D’après les observateurs, il n’est pas certain que Poutine soit derrière cette crise. En effet, il faut rappeler que certes Poutine est un dictateur autoritaire, mais il ne règne pas en maitre incontesté sur toute la Russie, certains gouverneurs locaux ne laissent pas leur part de pouvoir. Si le maitre du Kremlin est connu pour ses positions plutôt pro-israéliennes et philosémites, il n’en demeure pas moins que les hauts responsables russes sont, pour beaucoup, antisémites.
Plusieurs raisons sont avancées à cette crise qui grandit de jour en jour. La première est le mécontentement de la Russie face aux prises de position d’Israël, par la voix de son Premier ministre et ministre des Affaires étrangères, Yaïr Lapid, en faveur de l’Ukraine dans le conflit qui l’oppose à la Russie.
La seconde serait l’exaspération de certains haut-placés en Russie face à la liberté d’action de Tsahal en Syrie.
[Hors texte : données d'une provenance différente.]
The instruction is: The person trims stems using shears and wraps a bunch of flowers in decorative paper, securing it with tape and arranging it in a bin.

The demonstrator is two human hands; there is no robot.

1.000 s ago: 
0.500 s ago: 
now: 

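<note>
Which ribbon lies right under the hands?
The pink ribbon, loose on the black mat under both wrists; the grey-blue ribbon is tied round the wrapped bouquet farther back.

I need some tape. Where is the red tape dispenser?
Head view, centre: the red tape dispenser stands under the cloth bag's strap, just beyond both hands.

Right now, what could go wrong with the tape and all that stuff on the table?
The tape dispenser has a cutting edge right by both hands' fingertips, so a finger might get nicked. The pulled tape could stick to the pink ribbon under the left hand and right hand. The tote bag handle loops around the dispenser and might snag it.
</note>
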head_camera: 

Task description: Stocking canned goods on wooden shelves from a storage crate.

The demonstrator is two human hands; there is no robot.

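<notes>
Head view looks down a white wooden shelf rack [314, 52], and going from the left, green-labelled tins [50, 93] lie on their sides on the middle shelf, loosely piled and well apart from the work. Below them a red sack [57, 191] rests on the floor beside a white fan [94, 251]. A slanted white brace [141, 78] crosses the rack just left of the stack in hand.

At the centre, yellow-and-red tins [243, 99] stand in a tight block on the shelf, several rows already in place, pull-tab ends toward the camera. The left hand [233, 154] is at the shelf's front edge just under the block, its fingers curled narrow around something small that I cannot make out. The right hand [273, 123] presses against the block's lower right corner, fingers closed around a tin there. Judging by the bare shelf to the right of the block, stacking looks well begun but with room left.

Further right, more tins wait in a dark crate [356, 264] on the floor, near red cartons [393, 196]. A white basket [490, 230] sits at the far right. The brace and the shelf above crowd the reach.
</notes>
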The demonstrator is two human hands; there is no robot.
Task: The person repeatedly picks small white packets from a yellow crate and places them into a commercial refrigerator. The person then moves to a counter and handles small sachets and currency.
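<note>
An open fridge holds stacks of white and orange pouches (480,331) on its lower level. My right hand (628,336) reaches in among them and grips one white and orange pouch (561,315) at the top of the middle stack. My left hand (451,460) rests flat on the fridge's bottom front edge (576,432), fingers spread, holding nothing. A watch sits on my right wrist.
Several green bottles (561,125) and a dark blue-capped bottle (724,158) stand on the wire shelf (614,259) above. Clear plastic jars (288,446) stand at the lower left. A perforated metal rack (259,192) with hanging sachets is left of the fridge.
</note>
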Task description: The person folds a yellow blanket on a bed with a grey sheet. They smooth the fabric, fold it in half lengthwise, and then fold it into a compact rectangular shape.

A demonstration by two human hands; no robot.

Les actions répétées sur le sol syrien seraient vues d’un mauvais oeil et il s’agirait de faire payer Israël pour cela. Les instructions viendraient donc du ministère de la Défense.
La troisième raison évoquée est la stagnation du transfert de la Cour d’Alexandre à Jérusalem, sous autorité russe comme cela avait été promis par le gouvernement israélien, au moment de la libération de l’otage Naama Issahar. Bien que la décision ait été avalisée par le niveau politique, la justice israélienne l’a invalidée, retardant ainsi le processus.
Est-ce une de ces raisons ou la combinaison des trois qui poussent les autorités russes à s’en prendre à l’Agence Juive?
Le Premier ministre Lapid envoie aujourd’hui (dimanche) une délégation des ministères de l’Alya et de la Justice afin de discuter avec les autorités russes du problème. Israël a décidé ainsi de jouer le jeu des Russes et de considérer la crise comme une crise juridique, lorsque tout le monde sait qu’il ne s’agit pas de cela. Les arguments juridiques ne sont qu’un prétexte à une crise qui est profondément diplomatique et géopolitique.
Une réunion doit aussi se tenir aujourd’hui entre Lapid et sa ministre de l’Alya et de l’Intégration, Pnina Tamano Shata. Sont également invités à y participer, les ministres issus de l’ex-URSS: Avigdor Liberman, Zeev Elkin et Yoël Razvozov. Ils doivent permettre aux autorités israéliennes de mieux comprendre le système de fonctionnement en Russie et on espère aussi que les liens privilégiés d’Elkin avec le Kremlin seront d’une quelconque utilité.
Le Jerusalem Post en anglais révèle, par la plume de Tsvika Klein, qu’à Jérusalem, on songe à transférer les bureaux de l’Agence Juive en Russie, en Israël. L’idée est de continuer à proposer les services de l’administration mais à distance. Cette solution n’est que partiellement satisfaisante, pour les raisons évoquées plus haut, liées au rôle que remplit l’Agence Juive pour la préservation de l’identité juive sur place, par des cours d’hébreu et d’autres activités de ce genre. Elle ne répond pas non plus aux besoins des personnes âgées qui auront du mal à se faire à une solution digitale, sans face-à-face et contact humain pour réaliser les démarches nécessaires pour l’alya.
A Jérusalem et à Moscou, les services israéliens promettent de tout faire pour éviter la fermeture de l’Agence Juive en Russie.